Problem requirements: For the listing below, print exactly the lines from the line with "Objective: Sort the" to the line with "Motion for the", both included, and nothing beyond them.

--*--

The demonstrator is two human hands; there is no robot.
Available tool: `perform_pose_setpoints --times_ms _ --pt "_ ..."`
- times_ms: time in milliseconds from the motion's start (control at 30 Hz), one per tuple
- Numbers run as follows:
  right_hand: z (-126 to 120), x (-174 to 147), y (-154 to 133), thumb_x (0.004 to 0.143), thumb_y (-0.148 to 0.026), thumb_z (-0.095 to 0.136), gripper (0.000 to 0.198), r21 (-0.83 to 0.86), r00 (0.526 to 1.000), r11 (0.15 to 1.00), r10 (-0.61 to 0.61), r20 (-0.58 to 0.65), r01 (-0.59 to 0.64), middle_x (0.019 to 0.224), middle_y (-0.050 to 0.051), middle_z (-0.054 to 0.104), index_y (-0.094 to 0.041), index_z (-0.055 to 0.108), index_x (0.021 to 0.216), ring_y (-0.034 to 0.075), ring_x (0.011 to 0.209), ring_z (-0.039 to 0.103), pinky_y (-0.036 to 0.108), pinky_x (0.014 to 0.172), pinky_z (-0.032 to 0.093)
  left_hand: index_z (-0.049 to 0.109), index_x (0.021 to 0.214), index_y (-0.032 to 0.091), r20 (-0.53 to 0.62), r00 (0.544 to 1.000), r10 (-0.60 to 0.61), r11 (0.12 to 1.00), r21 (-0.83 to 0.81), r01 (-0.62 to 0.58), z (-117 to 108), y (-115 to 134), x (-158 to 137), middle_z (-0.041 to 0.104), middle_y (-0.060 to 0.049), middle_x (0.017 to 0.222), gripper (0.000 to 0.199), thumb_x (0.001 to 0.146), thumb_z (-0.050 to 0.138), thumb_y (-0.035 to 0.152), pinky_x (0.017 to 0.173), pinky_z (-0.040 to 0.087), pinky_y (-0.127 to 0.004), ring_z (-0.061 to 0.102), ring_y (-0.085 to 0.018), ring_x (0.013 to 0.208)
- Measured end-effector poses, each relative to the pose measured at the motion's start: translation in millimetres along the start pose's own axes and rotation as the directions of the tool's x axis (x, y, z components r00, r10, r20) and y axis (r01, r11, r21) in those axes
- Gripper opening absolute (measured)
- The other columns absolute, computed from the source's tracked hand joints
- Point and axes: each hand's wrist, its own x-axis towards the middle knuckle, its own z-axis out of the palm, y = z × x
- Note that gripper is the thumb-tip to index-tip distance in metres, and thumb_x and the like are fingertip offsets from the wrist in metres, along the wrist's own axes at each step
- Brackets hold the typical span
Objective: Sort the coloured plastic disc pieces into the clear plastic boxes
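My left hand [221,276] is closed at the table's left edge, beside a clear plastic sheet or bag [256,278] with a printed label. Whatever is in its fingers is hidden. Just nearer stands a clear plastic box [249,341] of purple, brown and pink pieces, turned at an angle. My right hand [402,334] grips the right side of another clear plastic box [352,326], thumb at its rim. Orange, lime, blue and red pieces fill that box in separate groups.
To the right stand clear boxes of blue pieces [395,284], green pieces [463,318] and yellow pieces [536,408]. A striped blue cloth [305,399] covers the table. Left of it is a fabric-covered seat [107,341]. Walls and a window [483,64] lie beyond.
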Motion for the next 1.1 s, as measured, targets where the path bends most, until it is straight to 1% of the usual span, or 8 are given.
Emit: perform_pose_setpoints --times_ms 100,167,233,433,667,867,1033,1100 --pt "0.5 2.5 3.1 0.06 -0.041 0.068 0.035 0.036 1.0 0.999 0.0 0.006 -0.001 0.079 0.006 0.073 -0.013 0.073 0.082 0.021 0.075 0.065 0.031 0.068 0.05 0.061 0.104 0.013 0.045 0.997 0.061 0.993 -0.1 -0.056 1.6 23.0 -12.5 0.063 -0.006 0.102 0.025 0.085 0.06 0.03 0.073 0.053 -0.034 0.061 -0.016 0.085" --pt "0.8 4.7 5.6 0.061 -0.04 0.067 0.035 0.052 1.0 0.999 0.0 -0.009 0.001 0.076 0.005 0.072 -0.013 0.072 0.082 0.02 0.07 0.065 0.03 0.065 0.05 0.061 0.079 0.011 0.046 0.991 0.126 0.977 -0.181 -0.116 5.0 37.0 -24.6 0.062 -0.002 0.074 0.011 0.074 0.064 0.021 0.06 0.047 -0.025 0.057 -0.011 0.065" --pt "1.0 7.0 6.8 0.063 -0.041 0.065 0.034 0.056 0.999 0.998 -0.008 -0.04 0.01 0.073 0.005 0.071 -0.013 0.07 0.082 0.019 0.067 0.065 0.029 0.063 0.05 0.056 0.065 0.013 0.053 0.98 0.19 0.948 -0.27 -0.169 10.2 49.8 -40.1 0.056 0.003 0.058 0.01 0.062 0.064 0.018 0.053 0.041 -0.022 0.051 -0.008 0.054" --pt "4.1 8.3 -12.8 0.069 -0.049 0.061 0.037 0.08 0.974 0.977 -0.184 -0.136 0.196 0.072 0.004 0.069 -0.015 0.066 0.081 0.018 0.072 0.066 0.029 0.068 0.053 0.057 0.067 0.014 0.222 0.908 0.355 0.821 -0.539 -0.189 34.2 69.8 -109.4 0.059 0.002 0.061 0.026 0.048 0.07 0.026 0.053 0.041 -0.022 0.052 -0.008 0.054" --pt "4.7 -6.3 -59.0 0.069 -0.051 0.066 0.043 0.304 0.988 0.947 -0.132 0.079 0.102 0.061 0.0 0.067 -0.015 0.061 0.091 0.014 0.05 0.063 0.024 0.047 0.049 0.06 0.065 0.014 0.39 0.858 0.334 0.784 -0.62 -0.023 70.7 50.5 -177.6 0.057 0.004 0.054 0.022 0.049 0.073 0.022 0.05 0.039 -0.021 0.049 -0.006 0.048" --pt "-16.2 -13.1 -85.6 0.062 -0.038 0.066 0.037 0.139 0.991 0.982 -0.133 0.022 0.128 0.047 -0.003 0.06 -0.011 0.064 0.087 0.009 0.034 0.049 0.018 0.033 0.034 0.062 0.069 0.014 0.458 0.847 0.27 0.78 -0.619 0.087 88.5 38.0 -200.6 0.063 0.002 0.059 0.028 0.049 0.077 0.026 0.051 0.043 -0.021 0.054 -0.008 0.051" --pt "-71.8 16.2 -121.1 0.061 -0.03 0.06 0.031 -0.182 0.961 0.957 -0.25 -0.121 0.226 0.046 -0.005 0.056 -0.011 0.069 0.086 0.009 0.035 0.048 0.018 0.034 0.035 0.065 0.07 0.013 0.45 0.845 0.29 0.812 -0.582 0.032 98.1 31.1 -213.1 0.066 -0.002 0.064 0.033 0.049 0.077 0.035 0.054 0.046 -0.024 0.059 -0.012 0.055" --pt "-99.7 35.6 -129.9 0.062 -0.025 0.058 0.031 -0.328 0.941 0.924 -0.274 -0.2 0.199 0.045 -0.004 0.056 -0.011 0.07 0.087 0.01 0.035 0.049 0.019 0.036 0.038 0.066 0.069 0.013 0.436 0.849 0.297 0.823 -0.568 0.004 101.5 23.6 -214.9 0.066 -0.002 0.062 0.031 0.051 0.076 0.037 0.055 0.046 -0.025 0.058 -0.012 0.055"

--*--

Solution for this task:
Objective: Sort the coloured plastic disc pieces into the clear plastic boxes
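My left hand [221,276] is closed at the table's left edge, beside a clear plastic sheet or bag [256,278] with a printed label. Whatever is in its fingers is hidden. Just nearer stands a clear plastic box [249,341] of purple, brown and pink pieces, turned at an angle. My right hand [402,334] grips the right side of another clear plastic box [352,326], thumb at its rim. Orange, lime, blue and red pieces fill that box in separate groups.
To the right stand clear boxes of blue pieces [395,284], green pieces [463,318] and yellow pieces [536,408]. A striped blue cloth [305,399] covers the table. Left of it is a fabric-covered seat [107,341]. Walls and a window [483,64] lie beyond.
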Motion for the next 1.1 s, as measured, targets where the path bends most, until it is straight to 1% of the usual span, or 8 are given.

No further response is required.